(Beginning of Data excerpts)

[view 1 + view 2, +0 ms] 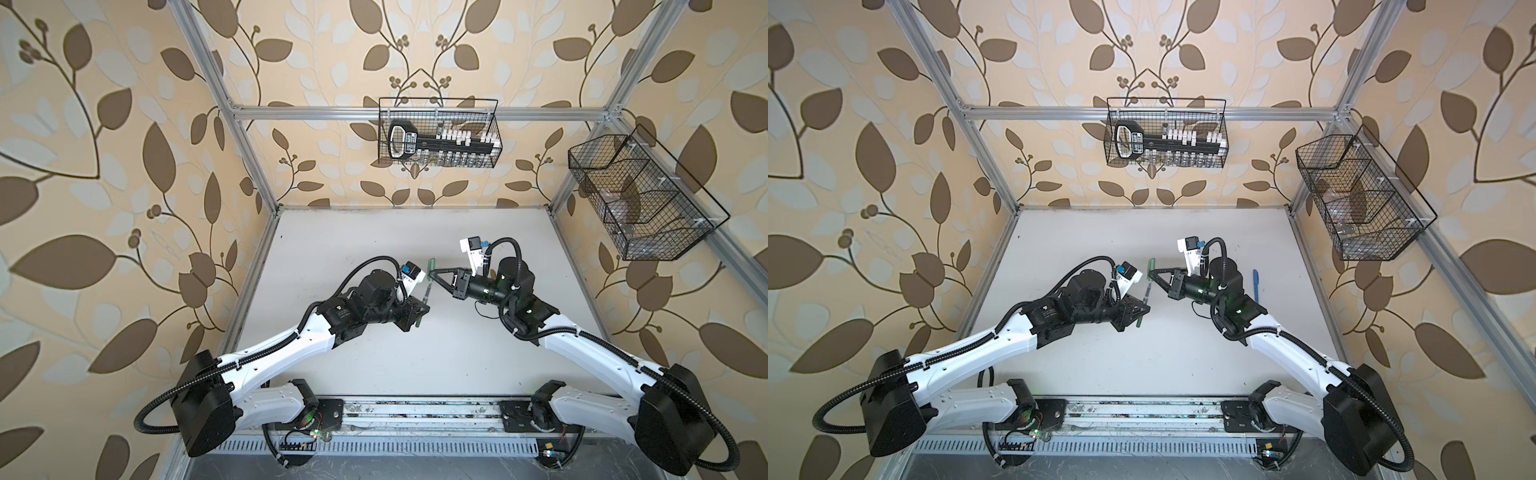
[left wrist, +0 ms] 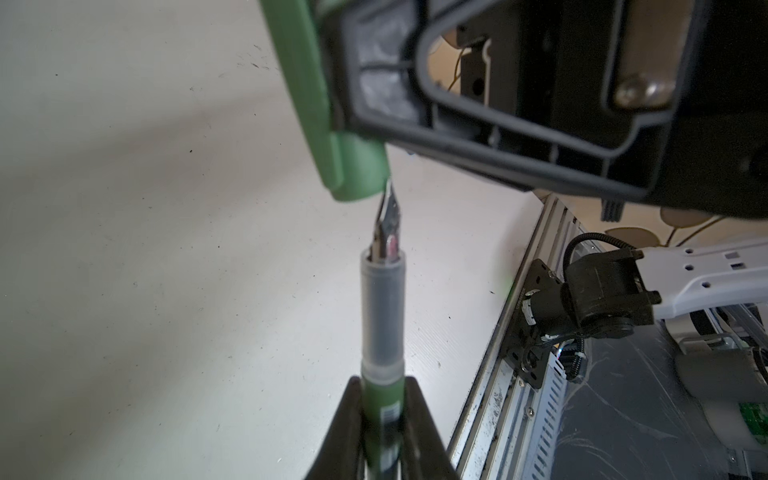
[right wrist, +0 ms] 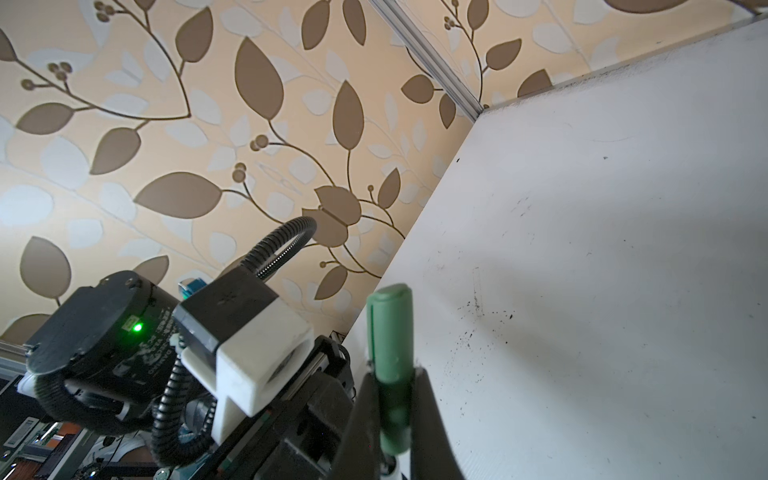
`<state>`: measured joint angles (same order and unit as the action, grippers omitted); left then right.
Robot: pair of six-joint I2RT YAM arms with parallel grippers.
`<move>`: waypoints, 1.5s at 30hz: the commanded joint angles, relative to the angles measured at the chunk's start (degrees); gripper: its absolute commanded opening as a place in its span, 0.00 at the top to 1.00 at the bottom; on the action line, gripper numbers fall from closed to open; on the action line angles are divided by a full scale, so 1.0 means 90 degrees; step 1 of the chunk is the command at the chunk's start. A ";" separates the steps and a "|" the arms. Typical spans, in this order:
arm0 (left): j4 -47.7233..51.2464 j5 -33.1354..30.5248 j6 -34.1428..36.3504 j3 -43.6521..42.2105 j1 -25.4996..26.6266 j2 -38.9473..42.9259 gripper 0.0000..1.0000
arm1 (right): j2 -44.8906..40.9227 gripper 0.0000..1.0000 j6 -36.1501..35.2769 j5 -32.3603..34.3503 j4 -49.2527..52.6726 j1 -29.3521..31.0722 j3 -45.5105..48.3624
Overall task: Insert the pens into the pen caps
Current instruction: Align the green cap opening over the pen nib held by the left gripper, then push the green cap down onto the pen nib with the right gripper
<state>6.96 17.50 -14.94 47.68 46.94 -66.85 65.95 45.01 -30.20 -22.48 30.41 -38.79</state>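
The left gripper pinches the green pen by its barrel. The right gripper is clamped on the green cap. The pen's tip sits right at the cap's open mouth. A blue pen lies on the table, well apart from the cap, beyond the right arm.
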 commanded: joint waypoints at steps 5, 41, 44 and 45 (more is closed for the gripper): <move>-0.0358 -0.0247 0.0170 0.0120 0.0050 0.0182 0.84 | -0.0200 0.92 0.0067 0.0143 -0.0221 0.0102 0.0266; -0.0256 -0.0137 0.0254 0.0170 0.0058 0.0221 0.85 | -0.0221 0.92 -0.0475 0.0093 0.0185 0.0184 -0.0252; -0.0266 -0.0156 0.0254 0.0162 0.0058 0.0201 0.85 | -0.0252 0.92 -0.0455 0.0112 0.0155 0.0203 -0.0160; -0.0275 -0.0147 0.0247 0.0161 0.0058 0.0211 0.85 | -0.0268 0.92 -0.0453 0.0137 0.0154 0.0212 -0.0126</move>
<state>6.09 16.38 -13.85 47.97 46.96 -66.54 64.49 40.42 -28.56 -19.53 31.88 -41.19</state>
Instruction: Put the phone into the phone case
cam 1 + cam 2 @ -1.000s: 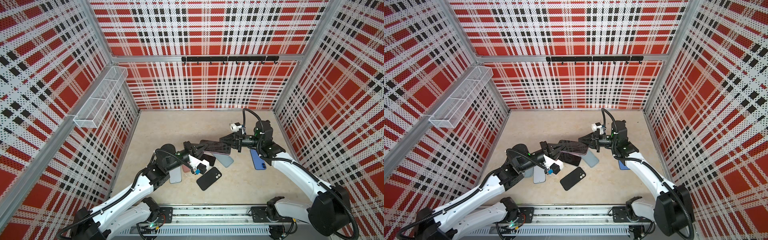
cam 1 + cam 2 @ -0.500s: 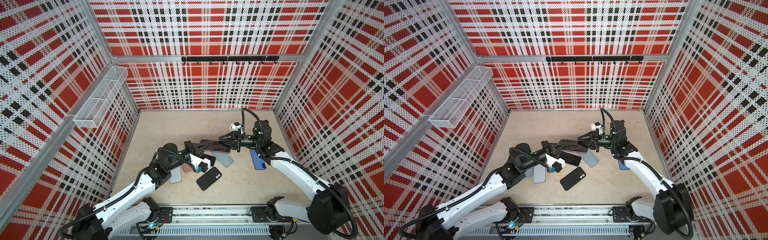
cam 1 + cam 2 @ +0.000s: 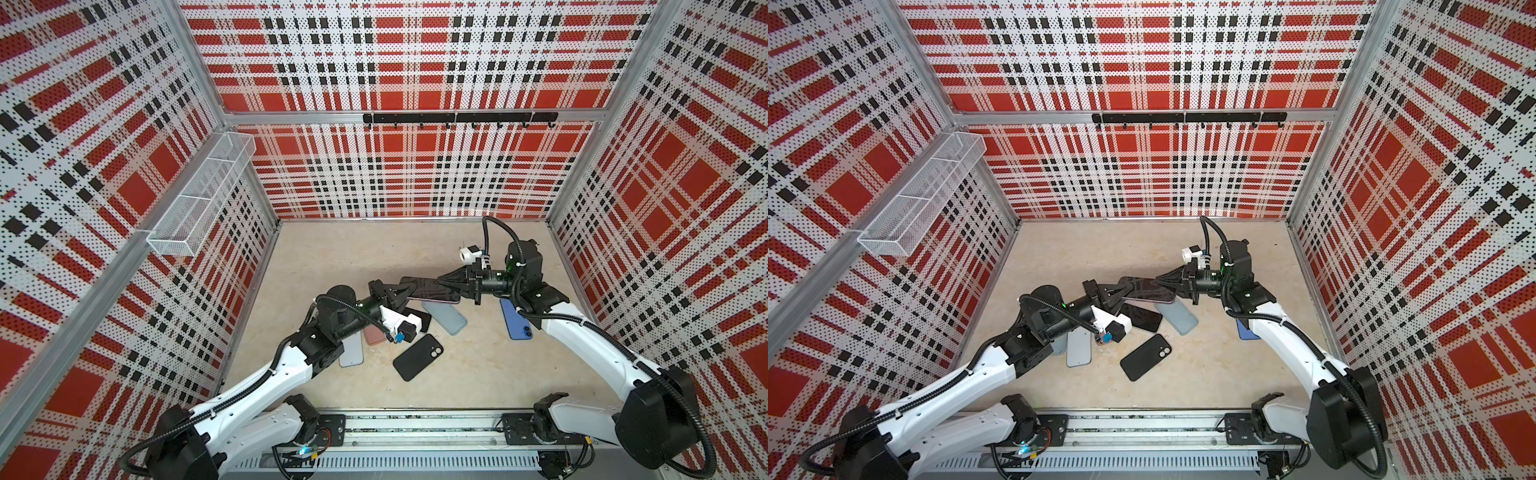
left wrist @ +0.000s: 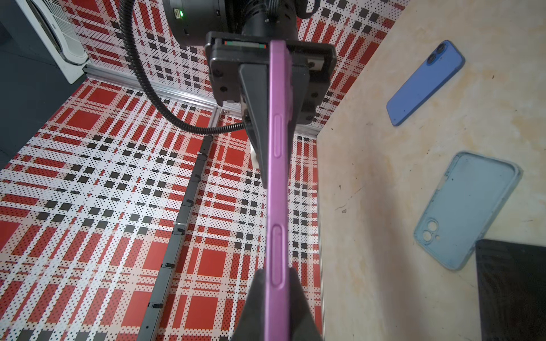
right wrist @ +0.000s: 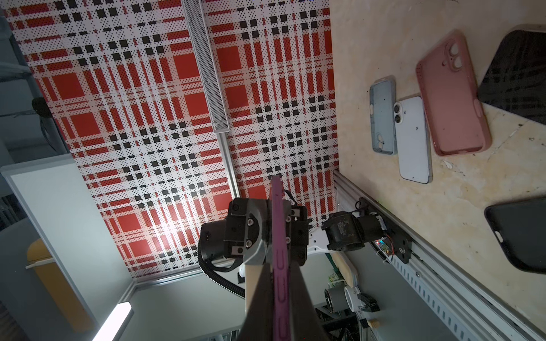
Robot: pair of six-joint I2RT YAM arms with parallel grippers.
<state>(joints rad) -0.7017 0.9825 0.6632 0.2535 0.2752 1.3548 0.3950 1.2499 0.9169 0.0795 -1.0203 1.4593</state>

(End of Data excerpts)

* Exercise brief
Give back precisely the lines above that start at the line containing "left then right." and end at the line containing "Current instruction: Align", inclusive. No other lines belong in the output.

* Expected output
`<state>`: measured joint angles (same order and unit as the action, grippers omitted); left then right.
Robot: pair of six-joint I2RT YAM arms with parallel grippers.
`<move>`: waypoints, 1.5s at 30hz: the commanded joint angles, relative to the angles measured at the chunk's start (degrees); gripper: its absolute commanded opening as a place in its span, 0.00 at the top to 1.00 at the bottom; on the action line, gripper numbers fall from closed to open; on the action line angles are divided by a full scale, so 1.0 means 90 degrees; step 1 of the chunk is the command at the chunk's start. A ";" separates the steps and a "|" the arms. Typical spans, in this order:
arm0 (left): j4 -47.7233..51.2464 j5 -33.1354..30.5248 j6 -34.1428..36.3504 j3 -43.6521..42.2105 j1 -25.4996..26.6266 j2 -38.9473..42.9259 gripper 0.0000..1.0000
arm1 (right): j2 -44.8906..40.9227 gripper 0.0000..1.0000 j6 -36.1501..35.2769 j5 -32.3603..34.3503 j4 -49.2527..52.6726 j1 -29.3521..31.0722 j3 -45.5105..48.3624
Overall task: Insert the pens into the pen caps
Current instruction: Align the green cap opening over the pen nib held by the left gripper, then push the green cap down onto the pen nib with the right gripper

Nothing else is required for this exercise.